What the task asks>
Reproduce all of the listing below without alteration.

START Data extract

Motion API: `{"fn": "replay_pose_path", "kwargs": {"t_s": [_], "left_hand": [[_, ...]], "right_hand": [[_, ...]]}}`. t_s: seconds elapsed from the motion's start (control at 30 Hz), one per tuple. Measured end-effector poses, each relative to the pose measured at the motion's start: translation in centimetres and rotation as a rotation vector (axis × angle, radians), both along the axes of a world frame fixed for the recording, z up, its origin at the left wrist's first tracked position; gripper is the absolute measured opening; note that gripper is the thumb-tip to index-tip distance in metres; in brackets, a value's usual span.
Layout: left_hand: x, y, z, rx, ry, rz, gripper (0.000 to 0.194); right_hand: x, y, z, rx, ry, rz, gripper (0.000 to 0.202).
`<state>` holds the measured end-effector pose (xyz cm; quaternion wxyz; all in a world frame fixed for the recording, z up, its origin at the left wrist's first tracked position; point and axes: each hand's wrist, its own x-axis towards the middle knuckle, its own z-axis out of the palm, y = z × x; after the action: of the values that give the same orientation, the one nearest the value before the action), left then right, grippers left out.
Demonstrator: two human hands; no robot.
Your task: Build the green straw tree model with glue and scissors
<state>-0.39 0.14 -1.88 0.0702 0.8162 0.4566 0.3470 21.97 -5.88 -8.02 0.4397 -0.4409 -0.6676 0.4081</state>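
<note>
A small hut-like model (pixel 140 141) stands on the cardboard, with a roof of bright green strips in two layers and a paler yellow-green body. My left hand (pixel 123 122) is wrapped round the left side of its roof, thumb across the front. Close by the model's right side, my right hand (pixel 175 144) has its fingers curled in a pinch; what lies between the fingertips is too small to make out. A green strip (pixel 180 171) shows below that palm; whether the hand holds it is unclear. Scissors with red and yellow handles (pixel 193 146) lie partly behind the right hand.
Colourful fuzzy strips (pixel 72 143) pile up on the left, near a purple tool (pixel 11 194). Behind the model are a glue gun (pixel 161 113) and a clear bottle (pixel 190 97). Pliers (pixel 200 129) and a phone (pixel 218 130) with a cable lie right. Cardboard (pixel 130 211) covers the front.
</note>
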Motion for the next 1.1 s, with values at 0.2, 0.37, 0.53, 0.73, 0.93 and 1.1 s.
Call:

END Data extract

Exercise response>
Motion API: `{"fn": "replay_pose_path", "kwargs": {"t_s": [_], "left_hand": [[_, ...]], "right_hand": [[_, ...]]}}`. t_s: seconds elapsed from the motion's start (control at 30 Hz), one per tuple. Measured end-effector poses, each relative to the pose measured at the motion's start: translation in centimetres and rotation as a rotation vector (axis × angle, radians), both along the axes of a world frame fixed for the recording, z up, its origin at the left wrist's first tracked position; gripper is the absolute measured opening; note that gripper is the thumb-tip to index-tip distance in metres; in brackets, a value's usual span.
Layout: left_hand: x, y, z, rx, ry, rz, gripper (0.000 to 0.194); right_hand: x, y, z, rx, ry, rz, gripper (0.000 to 0.202).
`<state>` holds the measured end-effector pose (xyz cm; quaternion wxyz; all in a world frame fixed for the recording, z up, its origin at the left wrist's first tracked position; point and axes: each hand's wrist, its own x-axis towards the middle knuckle, its own z-axis out of the palm, y = z × x; after the action: of the values that give the same orientation, the one nearest the value before the action), left then right, grippers left out.
Demonstrator: two human hands; no robot.
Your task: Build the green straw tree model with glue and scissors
<state>-0.39 0.14 -1.88 0.0702 0.8162 0.4566 0.3470 21.97 -5.88 -8.02 0.4397 -0.4409 -0.6676 0.4081</state>
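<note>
A small hut-like model (pixel 140 141) stands on the cardboard, with a roof of bright green strips in two layers and a paler yellow-green body. My left hand (pixel 123 122) is wrapped round the left side of its roof, thumb across the front. Close by the model's right side, my right hand (pixel 175 144) has its fingers curled in a pinch; what lies between the fingertips is too small to make out. A green strip (pixel 180 171) shows below that palm; whether the hand holds it is unclear. Scissors with red and yellow handles (pixel 193 146) lie partly behind the right hand.
Colourful fuzzy strips (pixel 72 143) pile up on the left, near a purple tool (pixel 11 194). Behind the model are a glue gun (pixel 161 113) and a clear bottle (pixel 190 97). Pliers (pixel 200 129) and a phone (pixel 218 130) with a cable lie right. Cardboard (pixel 130 211) covers the front.
</note>
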Motion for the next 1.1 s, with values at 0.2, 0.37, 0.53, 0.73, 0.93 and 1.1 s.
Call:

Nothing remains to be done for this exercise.